Ja, was seit Markgraf Ludwig’s Tagen
Nur Großes hat sich zugetragen,
Dies Schloß hat seinen Theil daran;
Erhebt sich Zeus, des Hauses Wächter,
Schwingt seine Blitze himmelan,
Und donnernd ruft er aus den Höhen:
„Laßt ja den Frevel nicht geschehen,
Gestattet nicht, daß sie verderbe,
Die schönste Perl’ in Badens Erbe,
Erhaltet Ludwigs Monument!“
Rastatt. | ***** |
Rastatt war schon in uralten Zeiten ein ansehnliches Dorf, wurde aber, so wie es jetzt ist, von dem teutschen Helden Markgraf Ludwig, dem Türkenbändiger, zu Ende des siebzehnten und Anfangs des achtzehnten Jahrhunderts erbaut und blieb seitdem die Residenz der Markgrafen von Baden-Baden bis zum Erlöschen dieser Linie im Jahr 1771. Das Residenzschloß ist unstreitig eines der prächtigsten in Teutschland. Es thront auf einer mäßigen Höhe über der regelmäßig angelegten Stadt und breitet seine mächtigen Flügel und Arme gegen sie aus wie zum Schutz und Schirm. Majestätisch ist das Portal, und hoch oben auf der Zinne des Daches verkündet die kupferne, vergoldete Bildsäule des Donnergottes Zeus den Herrschersitz. Im Innern des Schlosses bewundert man die prächtigen Marmortreppen, die herrlichen Säle und reichgeschmückten Gemächer. Besonders merkwürdig ist das sogenannte Türkische Zimmer, in welchem die Waffen, Fahnen, Roßschweife etc., aufbewahrt werden, welche Markgraf Ludwig von den Saracenen erbeutet, die er in mehreren Schlachten besiegt hatte. – Ebenso merkwürdig sind die Friedenssäle, wo im Anfange und zu Ende des vorigen Jahrhunderts hier an der Grenze von Frankreich und Teutschland Stillstände gemacht wurden in unseren langwierigen Processen mit dem unruhigen überrheinischen Nachbar.
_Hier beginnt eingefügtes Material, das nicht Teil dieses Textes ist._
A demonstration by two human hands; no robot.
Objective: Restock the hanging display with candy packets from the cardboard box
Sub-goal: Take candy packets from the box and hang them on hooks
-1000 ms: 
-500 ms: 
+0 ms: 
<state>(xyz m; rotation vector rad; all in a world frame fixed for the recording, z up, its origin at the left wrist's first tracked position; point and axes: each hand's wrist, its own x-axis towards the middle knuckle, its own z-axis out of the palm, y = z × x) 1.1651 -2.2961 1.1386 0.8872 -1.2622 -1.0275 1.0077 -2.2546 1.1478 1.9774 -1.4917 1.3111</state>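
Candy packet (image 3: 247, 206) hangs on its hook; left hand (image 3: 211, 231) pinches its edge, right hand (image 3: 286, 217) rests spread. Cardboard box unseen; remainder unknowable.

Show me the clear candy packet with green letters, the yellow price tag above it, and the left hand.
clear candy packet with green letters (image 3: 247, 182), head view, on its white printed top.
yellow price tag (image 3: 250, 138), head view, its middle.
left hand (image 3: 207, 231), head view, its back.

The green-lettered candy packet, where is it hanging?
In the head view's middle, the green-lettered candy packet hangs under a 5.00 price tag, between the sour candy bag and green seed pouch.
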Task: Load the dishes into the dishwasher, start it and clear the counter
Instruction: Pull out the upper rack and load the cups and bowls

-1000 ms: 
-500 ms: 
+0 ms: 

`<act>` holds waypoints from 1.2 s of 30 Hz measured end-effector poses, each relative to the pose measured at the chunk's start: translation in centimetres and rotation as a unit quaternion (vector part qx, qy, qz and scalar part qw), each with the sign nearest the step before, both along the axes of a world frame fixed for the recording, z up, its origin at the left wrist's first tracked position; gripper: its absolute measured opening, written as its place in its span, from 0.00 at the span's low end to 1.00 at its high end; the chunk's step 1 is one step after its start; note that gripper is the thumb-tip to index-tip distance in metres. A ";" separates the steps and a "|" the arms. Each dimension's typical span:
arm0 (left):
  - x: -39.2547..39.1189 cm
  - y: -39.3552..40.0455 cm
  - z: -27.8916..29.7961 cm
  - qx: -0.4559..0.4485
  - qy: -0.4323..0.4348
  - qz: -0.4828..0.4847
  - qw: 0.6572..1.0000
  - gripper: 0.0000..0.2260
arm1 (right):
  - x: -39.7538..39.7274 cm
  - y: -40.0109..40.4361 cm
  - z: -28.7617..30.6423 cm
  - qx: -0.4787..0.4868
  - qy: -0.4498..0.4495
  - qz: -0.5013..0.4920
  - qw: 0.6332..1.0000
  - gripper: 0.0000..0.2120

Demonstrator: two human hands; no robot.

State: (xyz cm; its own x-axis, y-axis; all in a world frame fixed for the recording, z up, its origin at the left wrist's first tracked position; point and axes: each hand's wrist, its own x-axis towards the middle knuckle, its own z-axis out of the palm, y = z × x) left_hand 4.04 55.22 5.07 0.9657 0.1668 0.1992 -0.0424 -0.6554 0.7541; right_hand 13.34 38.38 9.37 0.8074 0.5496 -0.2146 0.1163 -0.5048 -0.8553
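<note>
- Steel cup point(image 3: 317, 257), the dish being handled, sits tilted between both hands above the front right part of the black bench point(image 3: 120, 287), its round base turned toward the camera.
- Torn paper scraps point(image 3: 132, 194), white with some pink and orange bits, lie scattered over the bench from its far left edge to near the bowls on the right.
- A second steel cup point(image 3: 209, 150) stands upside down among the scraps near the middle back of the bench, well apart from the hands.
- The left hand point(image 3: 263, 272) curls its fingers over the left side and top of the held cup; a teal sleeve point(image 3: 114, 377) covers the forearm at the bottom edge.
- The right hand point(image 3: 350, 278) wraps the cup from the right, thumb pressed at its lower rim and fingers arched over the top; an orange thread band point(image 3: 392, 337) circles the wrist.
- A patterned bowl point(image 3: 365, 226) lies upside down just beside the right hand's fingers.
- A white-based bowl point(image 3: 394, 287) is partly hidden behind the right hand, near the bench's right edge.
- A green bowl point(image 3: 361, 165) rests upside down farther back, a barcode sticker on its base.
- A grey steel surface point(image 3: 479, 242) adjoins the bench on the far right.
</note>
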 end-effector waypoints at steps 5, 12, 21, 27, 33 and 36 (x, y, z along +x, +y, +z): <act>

In einem dieser Zimmer zeigt man noch an den Wänden die Tintenflecken, welche hingesprützt wurden von den Federn der großer Helden und Staatsmänner, Prinz Eugen und Marschall Villars, als sie im Jahr 1714 den 7. März, Morgens zwischen drei und vier Uhr, nach einem langen, verheerenden Kriege, den Frieden zwischen Teutschland und Frankreich unterzeichneten. Die zweite Friedensunterhandlung fand hier im Jahr 1789 statt, endigte aber nicht mit Tinten-, sondern mit Blutflecken. Denn die französischen Gesandten, die freilich ihre Jakobiner’sche Unverschämtheit damals auf’s Höchste trieben und die Teutschen schmachvoll behandelten, wurden zuletzt, als der Krieg mit Oesterreich schon wieder ausgebrochen war, bei ihrer Abfahrt nach Frankreich, nicht weit von den Thoren Rastatts, mörderisch überfallen, wobei zwei von ihnen das Leben verloren. Wer die eigentlichen Urheber dieses, das heilige Völkerrecht so schändlich verletzenden Verbrechens waren, ist nie ganz klar erwiesen worden.